-- Task description --
Would you work out how many of the lines below hold "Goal" and reply with nothing but the number?

-- Data to process --

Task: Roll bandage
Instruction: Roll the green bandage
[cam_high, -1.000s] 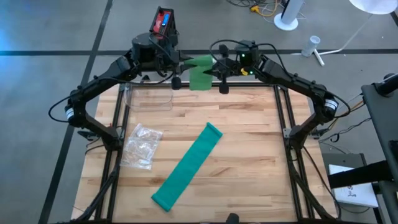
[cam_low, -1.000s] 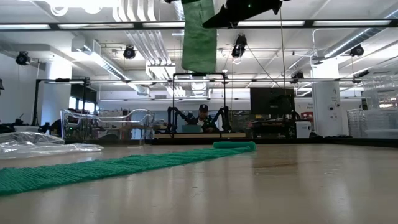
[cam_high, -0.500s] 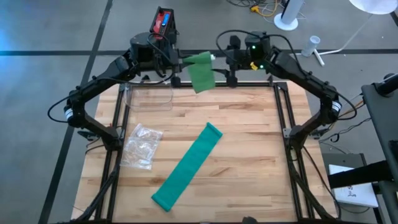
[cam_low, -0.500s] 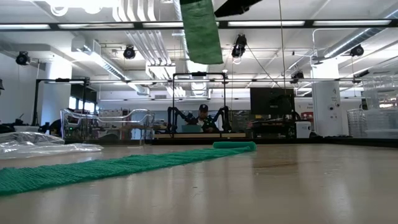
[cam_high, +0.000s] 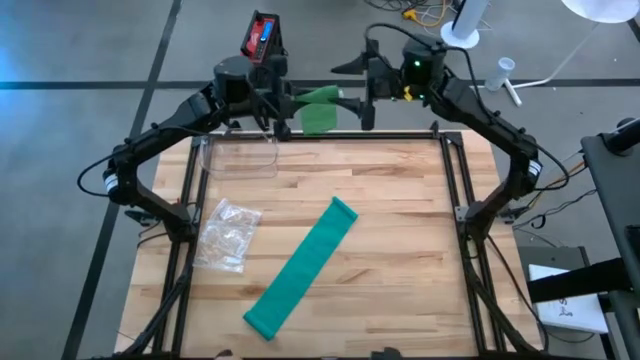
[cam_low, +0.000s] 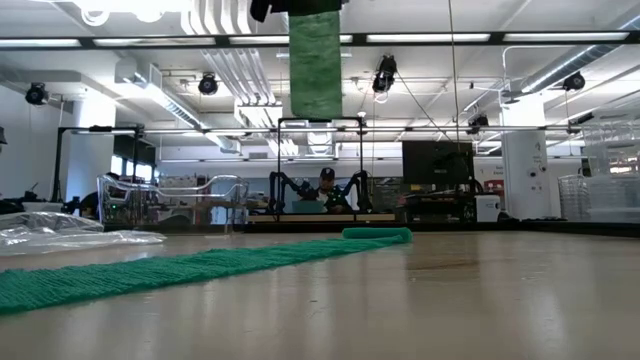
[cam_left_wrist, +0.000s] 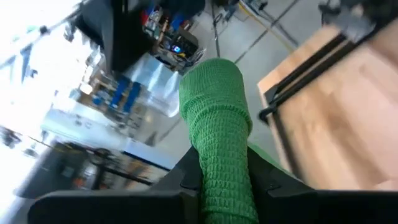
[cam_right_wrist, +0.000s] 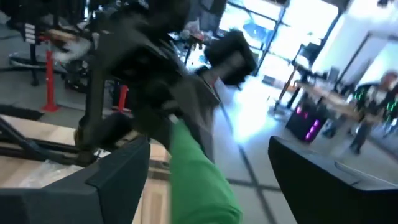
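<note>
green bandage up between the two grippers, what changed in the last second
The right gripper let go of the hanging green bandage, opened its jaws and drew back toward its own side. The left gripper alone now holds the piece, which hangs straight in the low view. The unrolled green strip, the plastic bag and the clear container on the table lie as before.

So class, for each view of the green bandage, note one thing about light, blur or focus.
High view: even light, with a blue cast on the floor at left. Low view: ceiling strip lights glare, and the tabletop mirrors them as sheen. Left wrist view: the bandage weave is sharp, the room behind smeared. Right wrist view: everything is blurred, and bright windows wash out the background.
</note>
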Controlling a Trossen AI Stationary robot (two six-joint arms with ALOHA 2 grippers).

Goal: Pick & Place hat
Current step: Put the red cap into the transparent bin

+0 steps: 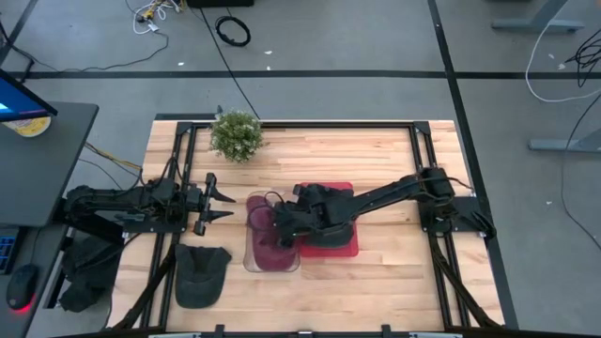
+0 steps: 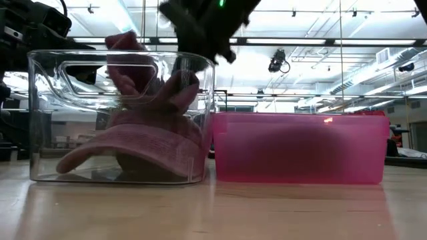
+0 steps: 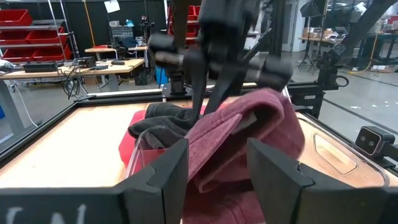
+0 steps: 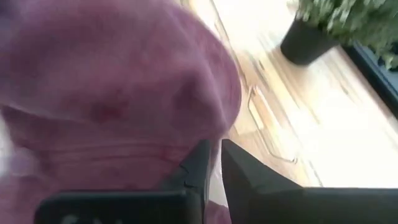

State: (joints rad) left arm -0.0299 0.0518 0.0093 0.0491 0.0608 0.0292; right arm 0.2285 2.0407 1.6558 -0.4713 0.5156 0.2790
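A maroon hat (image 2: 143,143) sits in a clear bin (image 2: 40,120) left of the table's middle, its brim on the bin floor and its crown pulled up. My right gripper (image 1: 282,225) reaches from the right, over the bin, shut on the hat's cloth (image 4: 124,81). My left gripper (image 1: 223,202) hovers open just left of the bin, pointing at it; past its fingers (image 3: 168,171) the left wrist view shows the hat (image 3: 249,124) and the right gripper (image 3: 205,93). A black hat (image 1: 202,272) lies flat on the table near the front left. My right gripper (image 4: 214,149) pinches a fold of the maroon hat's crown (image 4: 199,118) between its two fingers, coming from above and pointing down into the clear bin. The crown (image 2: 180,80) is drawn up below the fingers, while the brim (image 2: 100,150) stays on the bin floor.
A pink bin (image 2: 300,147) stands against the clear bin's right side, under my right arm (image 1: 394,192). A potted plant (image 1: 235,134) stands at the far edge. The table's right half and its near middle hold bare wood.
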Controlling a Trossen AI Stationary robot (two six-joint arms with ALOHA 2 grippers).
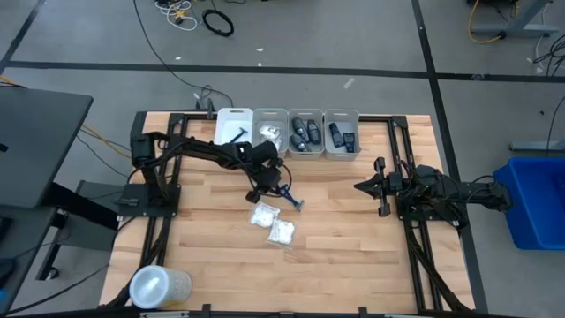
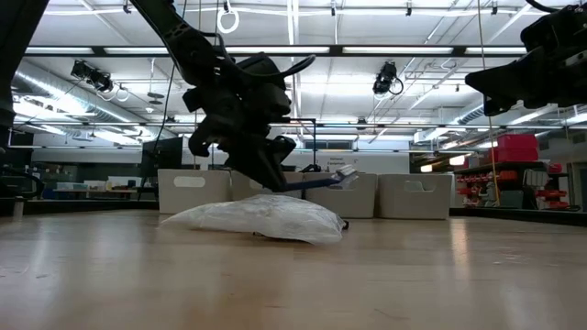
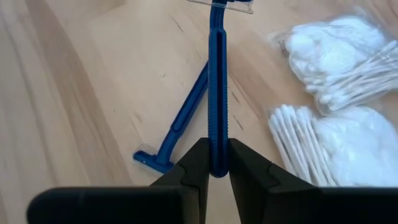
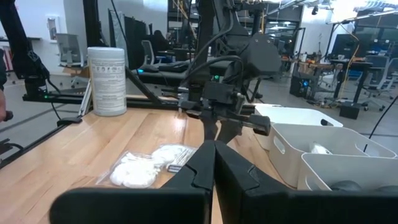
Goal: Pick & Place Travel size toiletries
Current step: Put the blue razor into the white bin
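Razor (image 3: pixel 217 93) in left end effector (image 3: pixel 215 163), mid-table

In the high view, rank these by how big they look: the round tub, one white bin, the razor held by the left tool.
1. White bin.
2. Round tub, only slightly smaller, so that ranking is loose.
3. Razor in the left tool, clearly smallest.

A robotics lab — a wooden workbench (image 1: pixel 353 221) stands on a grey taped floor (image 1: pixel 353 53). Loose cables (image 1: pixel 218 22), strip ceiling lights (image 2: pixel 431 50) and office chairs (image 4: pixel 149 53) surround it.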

-- Reply to the exercise --
2